If a line in the records below holds the string "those", count it, and state only the final count.

==============================

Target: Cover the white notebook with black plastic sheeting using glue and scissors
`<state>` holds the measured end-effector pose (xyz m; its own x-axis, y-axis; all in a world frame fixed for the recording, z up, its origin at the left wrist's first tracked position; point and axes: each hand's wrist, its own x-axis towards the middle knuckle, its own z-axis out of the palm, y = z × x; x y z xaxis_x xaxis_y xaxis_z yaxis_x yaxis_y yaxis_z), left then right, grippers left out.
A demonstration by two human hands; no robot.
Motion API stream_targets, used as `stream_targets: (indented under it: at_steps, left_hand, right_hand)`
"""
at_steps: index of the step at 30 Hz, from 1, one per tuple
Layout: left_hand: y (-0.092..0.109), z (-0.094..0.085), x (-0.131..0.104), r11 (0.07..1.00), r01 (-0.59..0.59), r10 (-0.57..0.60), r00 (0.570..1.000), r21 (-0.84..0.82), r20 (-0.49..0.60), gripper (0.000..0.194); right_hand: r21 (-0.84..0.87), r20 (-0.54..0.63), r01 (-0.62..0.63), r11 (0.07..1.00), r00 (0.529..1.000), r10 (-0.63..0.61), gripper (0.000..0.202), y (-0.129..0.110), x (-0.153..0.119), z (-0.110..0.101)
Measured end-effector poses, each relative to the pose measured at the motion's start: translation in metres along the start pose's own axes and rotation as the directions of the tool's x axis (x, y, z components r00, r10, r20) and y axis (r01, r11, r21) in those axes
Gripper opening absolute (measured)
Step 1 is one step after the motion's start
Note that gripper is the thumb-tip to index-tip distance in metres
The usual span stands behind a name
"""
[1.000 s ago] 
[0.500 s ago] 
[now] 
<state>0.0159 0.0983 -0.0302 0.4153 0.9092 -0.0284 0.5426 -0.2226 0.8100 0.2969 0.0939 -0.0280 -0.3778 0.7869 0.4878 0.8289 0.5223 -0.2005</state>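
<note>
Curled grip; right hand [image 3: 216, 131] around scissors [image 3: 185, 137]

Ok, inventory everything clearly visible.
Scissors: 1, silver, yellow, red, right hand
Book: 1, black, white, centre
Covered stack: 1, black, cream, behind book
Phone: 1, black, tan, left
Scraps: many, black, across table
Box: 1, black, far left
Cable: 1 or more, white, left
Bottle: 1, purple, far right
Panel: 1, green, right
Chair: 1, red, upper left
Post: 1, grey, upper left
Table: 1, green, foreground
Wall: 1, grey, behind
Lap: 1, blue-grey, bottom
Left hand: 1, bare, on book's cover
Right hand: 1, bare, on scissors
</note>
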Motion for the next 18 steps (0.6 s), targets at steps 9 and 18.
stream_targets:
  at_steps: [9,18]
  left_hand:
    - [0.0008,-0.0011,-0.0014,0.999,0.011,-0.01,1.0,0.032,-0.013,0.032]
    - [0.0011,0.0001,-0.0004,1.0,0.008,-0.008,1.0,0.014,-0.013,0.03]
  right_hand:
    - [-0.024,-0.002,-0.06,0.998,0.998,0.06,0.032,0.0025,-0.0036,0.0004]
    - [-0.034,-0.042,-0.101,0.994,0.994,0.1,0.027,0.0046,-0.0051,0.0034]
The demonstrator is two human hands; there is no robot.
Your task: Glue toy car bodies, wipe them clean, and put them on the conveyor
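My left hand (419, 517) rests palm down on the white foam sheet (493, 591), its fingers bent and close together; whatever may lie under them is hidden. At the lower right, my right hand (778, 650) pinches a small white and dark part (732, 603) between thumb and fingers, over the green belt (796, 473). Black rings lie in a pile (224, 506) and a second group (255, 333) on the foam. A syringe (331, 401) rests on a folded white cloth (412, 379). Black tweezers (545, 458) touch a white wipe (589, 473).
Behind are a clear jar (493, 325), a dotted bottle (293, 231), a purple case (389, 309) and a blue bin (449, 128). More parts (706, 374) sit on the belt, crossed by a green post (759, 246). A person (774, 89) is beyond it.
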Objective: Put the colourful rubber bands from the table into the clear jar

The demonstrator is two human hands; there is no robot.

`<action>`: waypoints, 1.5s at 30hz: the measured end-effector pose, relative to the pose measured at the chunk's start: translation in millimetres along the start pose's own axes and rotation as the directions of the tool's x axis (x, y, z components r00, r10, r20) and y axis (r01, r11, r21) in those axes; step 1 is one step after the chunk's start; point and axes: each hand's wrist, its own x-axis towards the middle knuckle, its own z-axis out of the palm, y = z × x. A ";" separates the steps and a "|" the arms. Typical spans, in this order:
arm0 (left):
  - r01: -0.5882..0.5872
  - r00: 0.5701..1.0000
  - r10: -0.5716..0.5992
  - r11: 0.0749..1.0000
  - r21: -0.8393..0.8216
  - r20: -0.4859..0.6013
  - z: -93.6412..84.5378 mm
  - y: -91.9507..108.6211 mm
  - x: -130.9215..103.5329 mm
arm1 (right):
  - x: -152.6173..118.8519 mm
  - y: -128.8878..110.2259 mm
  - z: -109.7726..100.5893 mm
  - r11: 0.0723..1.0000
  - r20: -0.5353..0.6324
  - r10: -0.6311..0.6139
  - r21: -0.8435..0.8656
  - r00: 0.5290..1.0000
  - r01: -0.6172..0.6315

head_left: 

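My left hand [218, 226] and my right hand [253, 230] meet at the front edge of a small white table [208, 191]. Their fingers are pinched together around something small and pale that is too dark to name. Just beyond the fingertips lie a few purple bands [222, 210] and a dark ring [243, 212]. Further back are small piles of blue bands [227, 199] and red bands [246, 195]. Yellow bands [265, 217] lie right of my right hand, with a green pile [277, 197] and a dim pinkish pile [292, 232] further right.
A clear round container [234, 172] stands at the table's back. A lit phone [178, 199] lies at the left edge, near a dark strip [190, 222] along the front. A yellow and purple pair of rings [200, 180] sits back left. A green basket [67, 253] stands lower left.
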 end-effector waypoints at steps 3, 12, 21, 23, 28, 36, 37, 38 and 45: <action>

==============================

> _RESPONSE_
2